Auf Kundgebungen und Protestdemonstrationen wenden sich die Streikenden gegen die als »Guillotine« für den Sozialstaat bezeichneten Pläne über weitere Steuererhöhungen und Ausgabenkürzungen, mit denen Griechenland seinen Haushalt konsolidieren will. Unter anderem sind eine Erhöhung der Mehrwertsteuer von 23 auf 24 Prozent, Beitragsanhebungen für die Rentenversicherungen und eine Minderung der Altersbezüge künftiger Ruheständler vorgesehen. »Solange die Regierung die Gesellschaft und ihre Bedürfnisse ignoriert, solange sie auf Maßnahmen beharrt, die die ohnehin gequälten Lohnabhängigen ins Elend treibt«, werde man »die Antwort mit permanenten Kämpfen auf der Straße« erteilen, heißt es im Aufruf des Gewerkschaftsdachverbandes GSEE.
Auch am Sonntag, dem Tag der Parlamentsabstimmung über die Maßnahmen, soll weiter demonstriert werden: Auf ihn hatten die Gewerkschaften bereits vor Bekanntwerden des vorgezogenen Votums den wegen des Ostersonntags am 1. Mai ausgefallenen Arbeiterkampftag verlegt.
Die Regierung verteidigt die Maßnahmen als »erfolgreichen Abschluss der Verhandlungen mit den Institutionen«. Sie »sichern die Renten, schützen die sozial Schwachen und verteilen die Lasten aus Steuern und Sozialversicherungsbeiträgen gleichmäßiger«, heißt es in einer Mitteilung von Freitag.

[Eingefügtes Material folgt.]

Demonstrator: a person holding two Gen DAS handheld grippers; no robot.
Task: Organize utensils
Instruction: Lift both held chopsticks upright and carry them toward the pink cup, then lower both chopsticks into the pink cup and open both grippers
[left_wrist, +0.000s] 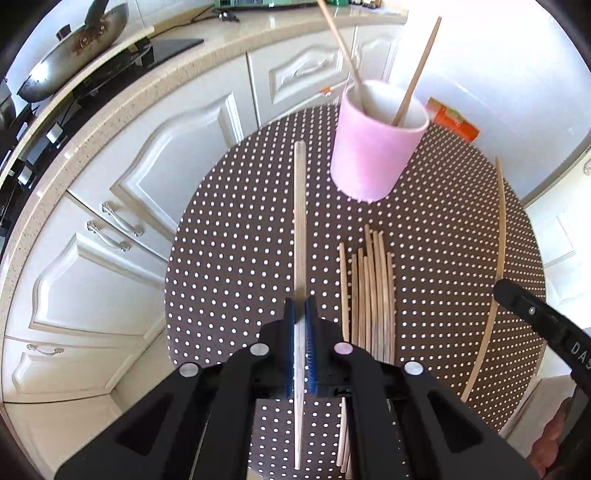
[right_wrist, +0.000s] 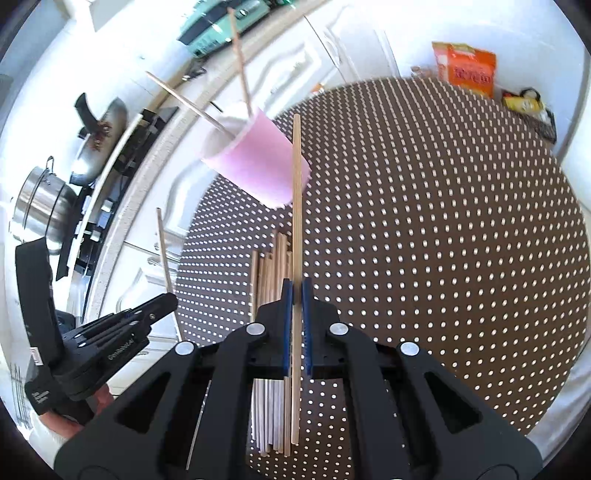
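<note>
Between the blue fingers (left_wrist: 311, 332) of the left gripper (left_wrist: 300, 306) a single wooden chopstick (left_wrist: 300, 229) is being clamped, the jaws being shut tight on it near its middle. It is being held clear of the worktop (left_wrist: 229, 266), with one end reaching forward toward the pink cup (left_wrist: 373, 147) and the other passing back under the gripper body.

In the right wrist view, a second chopstick (right_wrist: 296, 192) is being pinched in the same way by the fingers (right_wrist: 306, 332) of the right gripper (right_wrist: 296, 291), which are closed fully on it. Its far end is being seen across the cup's side, though whether it is touching the cup cannot be told.

Just beyond both grippers, a loose bundle of chopsticks (left_wrist: 369, 291) is lying flat on the worktop, side by side, roughly in line with the held ones. Past the bundle the cup is standing upright on the polka-dot worktop, and two chopsticks (left_wrist: 417, 70) are being kept in it, leaning apart against its rim.

Further out, white cabinet doors (left_wrist: 147, 173) are being seen along the left, with a wok (left_wrist: 74, 51) resting on the stove above them. An orange packet (right_wrist: 467, 68) is lying beyond the worktop's far edge.
</note>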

Arbeitsminister Giorgos Katrougalos (SYRIZA) äußerte, er sei »stolz auf die in der Rentenreform angelegten Gleichheitsgrundlagen«.

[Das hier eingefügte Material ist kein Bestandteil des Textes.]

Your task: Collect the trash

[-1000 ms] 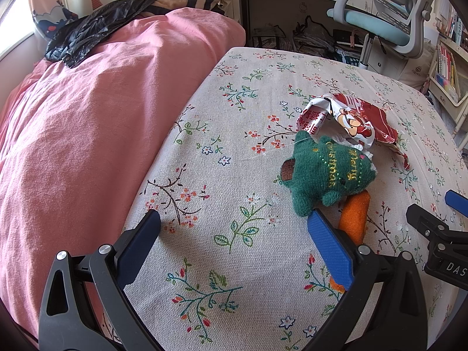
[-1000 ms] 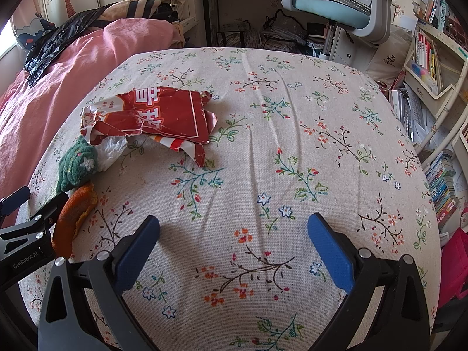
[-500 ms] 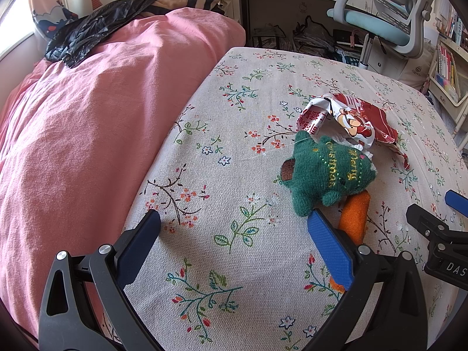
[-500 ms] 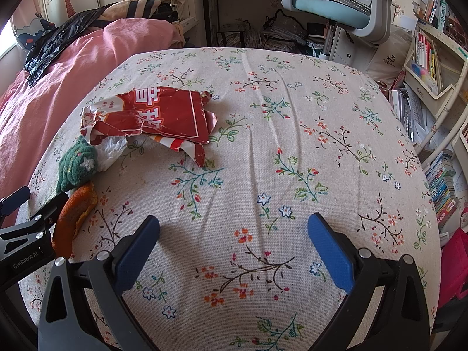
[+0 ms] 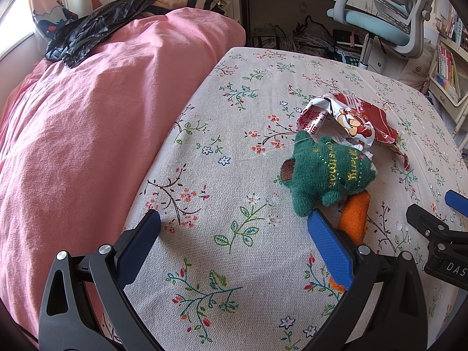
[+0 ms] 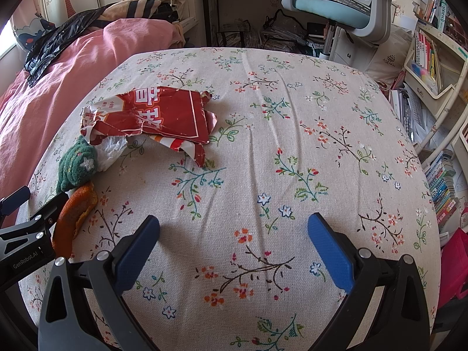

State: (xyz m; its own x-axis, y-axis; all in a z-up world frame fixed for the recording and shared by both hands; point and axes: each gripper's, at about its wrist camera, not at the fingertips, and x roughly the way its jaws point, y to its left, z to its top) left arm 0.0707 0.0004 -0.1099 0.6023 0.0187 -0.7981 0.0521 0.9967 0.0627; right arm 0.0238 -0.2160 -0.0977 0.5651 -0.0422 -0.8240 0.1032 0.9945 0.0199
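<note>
Nothing is collected yet: the red wrapper (image 6: pixel 163 117) and orange peel (image 6: pixel 74 213) lie beside the green plush toy (image 5: pixel 324 172); left tool (image 5: pixel 234 228) and right tool (image 6: pixel 234 228) gape wide, empty.

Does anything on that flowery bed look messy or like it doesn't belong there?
Yes. A torn, crumpled red snack wrapper lies on the floral sheet, with orange peel nearby: litter on a bed. A green knitted toy lies tipped among them, touching both. A black plastic bag is draped over the pink duvet.
</note>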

Die größte und konservative Oppositionspartei Nea Dimokratia verurteilte die Maßnahmen als »untragbar«, da »jeder Bürger damit 60 Prozent seiner bereits geminderten Einnahmen an den Staat abtreten muss«. Sprecher Giorgos Koumoutsakos kündigte an, seine Fraktion werde gegen die Reformvorlage stimmen, da sie »wachstumsschädlich« seien. Ministerpräsident Alexis Tsipras verfügt nur über eine knappe Mehrheit von 153 der insgesamt 300 Abgeordneten im Parlament.

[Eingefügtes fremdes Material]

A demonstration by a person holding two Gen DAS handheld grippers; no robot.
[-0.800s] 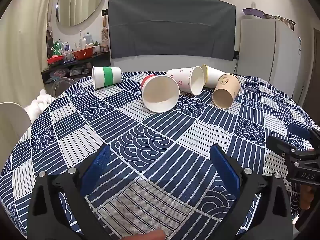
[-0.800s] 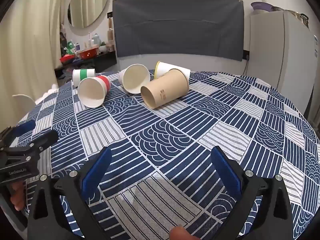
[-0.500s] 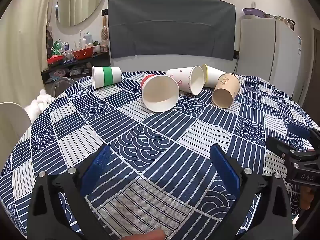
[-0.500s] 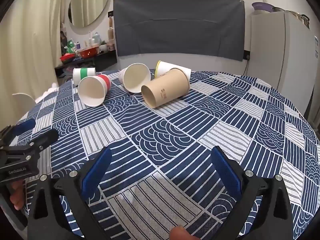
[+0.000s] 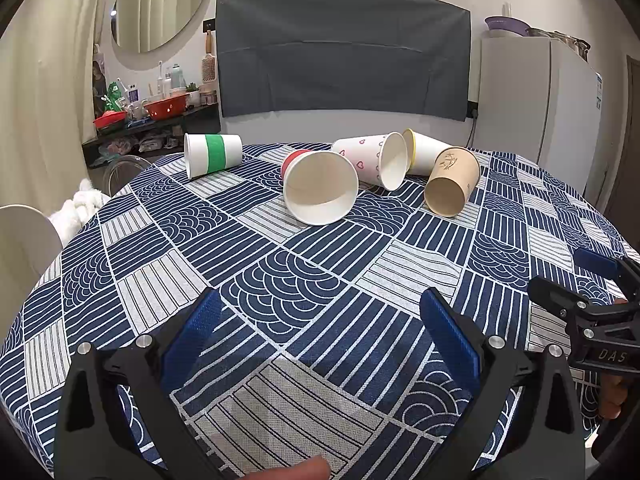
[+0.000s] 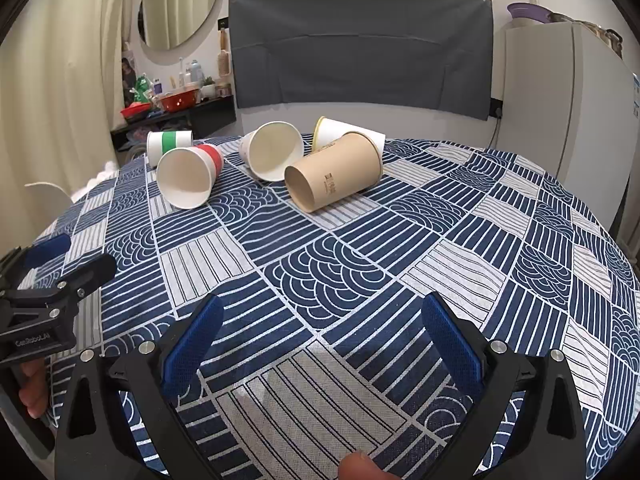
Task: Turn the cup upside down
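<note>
Blue ribbed pads line both grippers, and each pair of jaws stands spread wide with only patterned cloth showing between them. The left gripper (image 5: 320, 332) hovers low over the near part of the table (image 5: 280, 412), which wears a navy-and-white cloth of stripes and arches; the right gripper (image 6: 324, 334) hangs the same way just to its right, holding nothing. Each tool shows at the edge of the other's view, the right one's jaws also parted there. Well ahead of both sets of jaws, five paper cups lie on their sides in a loose row across the far part of the table. Straight ahead of the left jaws lies the red-banded cup (image 5: 320, 186), its white mouth turned toward the camera. Ahead and to the left, apart from the rest, lies the green-banded cup (image 5: 213, 155). Just right of the red one is the heart-print cup (image 5: 372, 160), its mouth facing right, and close behind that mouth is the yellow-rimmed cup (image 5: 426, 152). The brown cup (image 5: 452, 186) lies against the yellow-rimmed one, mouth toward the camera and slightly left, ahead and to the left of the right jaws. Beyond the table a dark grey cloth (image 5: 344, 54) hangs on the wall, with a round mirror (image 5: 160, 4) to its left and a white fridge (image 5: 536, 100) to its right.
</note>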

Die Regierung in Athen will mit der vorgezogenen Abstimmung offenbar auf die europäischen Gläubiger und den Internationalen Währungsfonds einwirken, rasch neue Kredite freizugeben. Griechenland muss im Juli weitere Rückzahlungen an die Gläubiger leisten. Für Montag ist ein Treffen der Euro-Finanzminister geplant. Dabei wird es auch um das »Sparpaket auf Vorrat« gehen, das die Gläubiger zusätzlich fordern. Der Chef des Euro-Rettungsschirms ESM, Klaus Regling, verteidigte es laut dpa als eine »Art Versicherung«. Die Regierung Tsipras lehnt weitere Kürzungen ab.